Sonaron entonces varios disparos atronadores que hicieron cimbrear la lona verde. Aquel loco estaba disparando en la dirección en la que Aranda había estado unos pocos segundos antes, pero apuntaba demasiado alto. Con el corazón palpitando con fuerza en su pecho, Aranda reptó lejos de la tienda utilizando los codos y las piernas para darse impulso. Presa del pánico, todo lo que ahora veía era una cortina de color blanco.

La reacción de los espectros fue inmediata. Se sacudieron como si alguien los hubiera atizado con una vara verde, tensando los músculos de los brazos y el cuello. Uno de ellos abrió la boca instintivamente y dejó escapar un coágulo infecto que tenía la apariencia negra y viscosa del alquitrán. El cuarto disparo los impulsó en la dirección correcta, empezaron a correr hacia la tienda y atravesaron la lona de tela abriéndose camino con los brazos.
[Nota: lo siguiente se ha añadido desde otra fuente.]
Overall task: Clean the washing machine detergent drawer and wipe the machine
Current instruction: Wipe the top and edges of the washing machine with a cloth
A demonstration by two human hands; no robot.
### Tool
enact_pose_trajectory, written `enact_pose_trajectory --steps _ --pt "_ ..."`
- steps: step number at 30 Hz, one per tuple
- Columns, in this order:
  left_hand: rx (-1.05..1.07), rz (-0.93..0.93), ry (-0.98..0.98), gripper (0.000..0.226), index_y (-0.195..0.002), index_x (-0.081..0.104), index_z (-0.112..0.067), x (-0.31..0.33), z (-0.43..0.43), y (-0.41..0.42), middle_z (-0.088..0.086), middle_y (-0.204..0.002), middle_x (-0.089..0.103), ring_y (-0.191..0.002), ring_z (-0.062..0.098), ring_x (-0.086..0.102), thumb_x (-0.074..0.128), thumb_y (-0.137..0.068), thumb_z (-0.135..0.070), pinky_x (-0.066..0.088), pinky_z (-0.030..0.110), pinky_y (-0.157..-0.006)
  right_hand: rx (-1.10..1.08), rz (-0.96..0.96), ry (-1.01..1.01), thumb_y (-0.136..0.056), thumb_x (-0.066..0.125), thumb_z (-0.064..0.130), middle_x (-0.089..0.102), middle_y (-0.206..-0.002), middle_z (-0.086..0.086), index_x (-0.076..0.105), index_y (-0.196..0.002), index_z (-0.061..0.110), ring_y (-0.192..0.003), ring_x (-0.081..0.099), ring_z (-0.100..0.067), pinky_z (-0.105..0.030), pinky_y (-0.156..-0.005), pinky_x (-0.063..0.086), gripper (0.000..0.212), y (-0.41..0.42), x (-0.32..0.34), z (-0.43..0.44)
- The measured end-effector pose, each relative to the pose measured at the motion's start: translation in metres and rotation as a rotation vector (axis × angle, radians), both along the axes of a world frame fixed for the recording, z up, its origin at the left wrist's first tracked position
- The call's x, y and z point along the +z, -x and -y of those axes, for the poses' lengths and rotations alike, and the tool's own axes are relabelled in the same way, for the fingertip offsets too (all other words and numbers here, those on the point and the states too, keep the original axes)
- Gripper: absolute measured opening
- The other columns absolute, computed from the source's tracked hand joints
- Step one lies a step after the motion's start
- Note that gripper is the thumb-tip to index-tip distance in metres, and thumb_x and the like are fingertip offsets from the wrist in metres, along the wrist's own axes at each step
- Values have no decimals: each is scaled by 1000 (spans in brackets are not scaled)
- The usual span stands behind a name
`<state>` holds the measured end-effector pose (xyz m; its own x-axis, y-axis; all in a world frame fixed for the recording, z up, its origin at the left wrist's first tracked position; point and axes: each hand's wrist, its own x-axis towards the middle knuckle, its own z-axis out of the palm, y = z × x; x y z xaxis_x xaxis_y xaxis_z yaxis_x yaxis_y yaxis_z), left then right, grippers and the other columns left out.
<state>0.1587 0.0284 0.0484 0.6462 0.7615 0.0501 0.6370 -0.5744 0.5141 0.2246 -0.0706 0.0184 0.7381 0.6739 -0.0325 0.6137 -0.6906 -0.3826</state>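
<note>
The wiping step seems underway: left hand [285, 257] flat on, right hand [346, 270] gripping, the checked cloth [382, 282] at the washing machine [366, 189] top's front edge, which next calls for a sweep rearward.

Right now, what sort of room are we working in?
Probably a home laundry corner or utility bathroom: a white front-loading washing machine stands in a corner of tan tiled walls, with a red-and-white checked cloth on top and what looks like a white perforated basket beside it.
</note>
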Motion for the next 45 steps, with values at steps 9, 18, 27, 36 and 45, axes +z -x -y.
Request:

Juan se dio la vuelta sobrecogido. Sonaron un par de disparos más que, mezclados con los gritos del soldado consiguieron que diera un respingo. Su mente, que quería escapar de ese horror inesperado, se evadió hacia atrás en el tiempo, hacia atrás... hacia atrás. Por un brevísimo instante revivió los primeros días de la infección, cuando todo empezó a propagarse. Por entonces no disponía de armas contra los muertos, así que se enfrentó a escenas como la que estaba a punto de desarrollarse muchas más veces de las que se hubiera creído capaz de soportar. Se enfrentó a la pérdida de su familia, de sus vecinos, y eventualmente, de todo el Rincón de la Victoria, su pueblo natal. Pero ahora, mientras se incorporaba torpemente y luchaba por despejar el miedo que se le había metido en el cuerpo, se determinó a que eso no volviera a pasar, no por mucho que aquel pobre diablo hubiera intentado meterle cuatro balas en el cuerpo.